I want the output to be something like this

dwp seviG eht tnerruc gnikdrow yrotcerid ridkm desU
ot etaerc

The code i am working with

    import java.io.IOException;
    import java.util.*;

    import org.apache.hadoop.fs.Path;
    import org.apache.hadoop.conf.*;
    import org.apache.hadoop.io.*;
    import org.apache.hadoop.mapred.*;
    import org.apache.hadoop.util.*;

    public class Reproduce {

    public static int temp =0;
    public static class ReproduceMap extends MapReduceBase implements Mapper<LongWritable, Text, IntWritable, Text>{
        private Text word = new Text();
        @Override
        public void map(LongWritable arg0, Text value,
                OutputCollector<IntWritable, Text> output, Reporter reporter)
                throws IOException {
            String line = value.toString().concat("\n");
            StringTokenizer tokenizer = new StringTokenizer(line);
            while (tokenizer.hasMoreTokens()) {
                word.set(new StringBuffer(tokenizer.nextToken()).reverse().toString());
                temp++;
                output.collect(new IntWritable(temp),word);
              }

        }

    }

    public static class ReproduceReduce extends MapReduceBase implements Reducer<IntWritable, Text, IntWritable, Text>{

        @Override
        public void reduce(IntWritable arg0, Iterator<Text> arg1,
                OutputCollector<IntWritable, Text> arg2, Reporter arg3)
                throws IOException {
            String word = arg1.next().toString();
            Text word1 = new Text();
            word1.set(word);
            arg2.collect(arg0, word1);

        }

    }

    public static void main(String[] args) throws Exception {
    JobConf conf = new JobConf(WordCount.class);
    conf.setJobName("wordcount");

    conf.setOutputKeyClass(IntWritable.class);
    conf.setOutputValueClass(Text.class);

    conf.setMapperClass(ReproduceMap.class);
    conf.setReducerClass(ReproduceReduce.class);

    conf.setInputFormat(TextInputFormat.class);
    conf.setOutputFormat(TextOutputFormat.class);

    FileInputFormat.setInputPaths(conf, new Path(args[0]));
    FileOutputFormat.setOutputPath(conf, new Path(args[1]));

    JobClient.runJob(conf);

  }
}

How do i modify my output instead of writing another java program to do that?

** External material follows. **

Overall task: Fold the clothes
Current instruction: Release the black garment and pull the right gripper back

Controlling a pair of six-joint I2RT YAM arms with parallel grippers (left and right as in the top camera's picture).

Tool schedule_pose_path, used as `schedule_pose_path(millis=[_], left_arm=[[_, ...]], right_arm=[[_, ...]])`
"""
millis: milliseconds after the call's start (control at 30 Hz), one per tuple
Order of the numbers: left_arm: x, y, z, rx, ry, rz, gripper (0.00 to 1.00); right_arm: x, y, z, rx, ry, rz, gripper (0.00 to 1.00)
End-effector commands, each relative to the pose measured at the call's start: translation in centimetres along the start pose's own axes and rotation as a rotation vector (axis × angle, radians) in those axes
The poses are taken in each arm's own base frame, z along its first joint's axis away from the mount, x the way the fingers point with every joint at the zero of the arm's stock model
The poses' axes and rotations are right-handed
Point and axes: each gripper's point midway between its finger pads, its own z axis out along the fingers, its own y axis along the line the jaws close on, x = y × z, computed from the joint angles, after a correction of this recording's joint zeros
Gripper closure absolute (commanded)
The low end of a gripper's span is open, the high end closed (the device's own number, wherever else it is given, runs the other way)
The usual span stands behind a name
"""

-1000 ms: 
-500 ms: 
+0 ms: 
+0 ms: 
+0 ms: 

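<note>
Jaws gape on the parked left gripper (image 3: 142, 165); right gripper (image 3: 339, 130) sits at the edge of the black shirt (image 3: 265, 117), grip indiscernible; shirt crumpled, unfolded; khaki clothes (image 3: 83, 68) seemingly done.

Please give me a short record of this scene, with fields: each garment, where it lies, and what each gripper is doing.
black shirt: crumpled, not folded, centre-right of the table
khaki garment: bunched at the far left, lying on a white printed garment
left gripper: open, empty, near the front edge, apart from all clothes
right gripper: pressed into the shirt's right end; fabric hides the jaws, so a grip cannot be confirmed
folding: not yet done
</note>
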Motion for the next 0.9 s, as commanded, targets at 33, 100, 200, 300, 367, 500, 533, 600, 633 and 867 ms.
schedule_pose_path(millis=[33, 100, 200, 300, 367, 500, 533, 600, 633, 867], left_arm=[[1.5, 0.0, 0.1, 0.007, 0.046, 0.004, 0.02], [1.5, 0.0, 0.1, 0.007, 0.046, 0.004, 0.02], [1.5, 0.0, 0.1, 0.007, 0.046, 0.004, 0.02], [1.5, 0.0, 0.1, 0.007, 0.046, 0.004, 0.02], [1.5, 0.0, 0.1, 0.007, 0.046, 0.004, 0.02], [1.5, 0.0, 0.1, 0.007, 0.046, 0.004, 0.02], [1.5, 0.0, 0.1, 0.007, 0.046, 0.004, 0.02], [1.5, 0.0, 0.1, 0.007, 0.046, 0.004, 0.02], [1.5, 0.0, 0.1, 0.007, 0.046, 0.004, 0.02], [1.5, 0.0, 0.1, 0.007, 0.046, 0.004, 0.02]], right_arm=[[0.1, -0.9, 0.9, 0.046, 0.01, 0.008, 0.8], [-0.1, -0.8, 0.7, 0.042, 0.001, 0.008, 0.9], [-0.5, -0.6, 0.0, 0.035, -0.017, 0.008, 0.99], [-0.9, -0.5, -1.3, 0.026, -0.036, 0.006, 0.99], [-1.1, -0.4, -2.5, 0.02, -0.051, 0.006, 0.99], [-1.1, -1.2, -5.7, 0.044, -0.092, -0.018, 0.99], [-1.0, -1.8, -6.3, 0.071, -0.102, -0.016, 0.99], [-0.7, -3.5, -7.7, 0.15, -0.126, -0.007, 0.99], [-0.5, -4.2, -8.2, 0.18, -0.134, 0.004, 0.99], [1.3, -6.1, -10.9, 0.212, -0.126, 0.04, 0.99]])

Sep 5, 2018 in Big Data Hadoop by Neha
• 6,300 points
2,587 views

1 answer to this question.

0 votes

Here is a simple code demonstrate the use of custom FileoutputFormat

public class MyTextOutputFormat extends FileOutputFormat<Text, List<IntWritable>> {
      @Override
      public org.apache.hadoop.mapreduce.RecordWriter<Text, List<Intwritable>> getRecordWriter(TaskAttemptContext arg0) throws IOException, InterruptedException {
         //get the current path
         Path path = FileOutputFormat.getOutputPath(arg0);
         //create the full path with the output directory plus our filename
         Path fullPath = new Path(path, "result.txt");
     //create the file in the file system
     FileSystem fs = path.getFileSystem(arg0.getConfiguration());
     FSDataOutputStream fileOut = fs.create(fullPath, arg0);

     //create our record writer with the new file
     return new MyCustomRecordWriter(fileOut);
  }
}

public class MyCustomRecordWriter extends RecordWriter<Text, List<IntWritable>> {
    private DataOutputStream out;

    public MyCustomRecordWriter(DataOutputStream stream) {
        out = stream;
        try {
            out.writeBytes("results:\r\n");
        }
        catch (Exception ex) {
        }  
    }

    @Override
    public void close(TaskAttemptContext arg0) throws IOException, InterruptedException {
        //close our file
        out.close();
    }

    @Override
    public void write(Text arg0, List arg1) throws IOException, InterruptedException {
        //write out our key
        out.writeBytes(arg0.toString() + ": ");
        //loop through all values associated with our key and write them with commas between
        for (int i=0; i<arg1.size(); i++) {
            if (i>0)
                out.writeBytes(",");
            out.writeBytes(String.valueOf(arg1.get(i)));
        }
        out.writeBytes("\r\n");  
    }
}

Finally, we need to tell our job about our output format and the path before running it.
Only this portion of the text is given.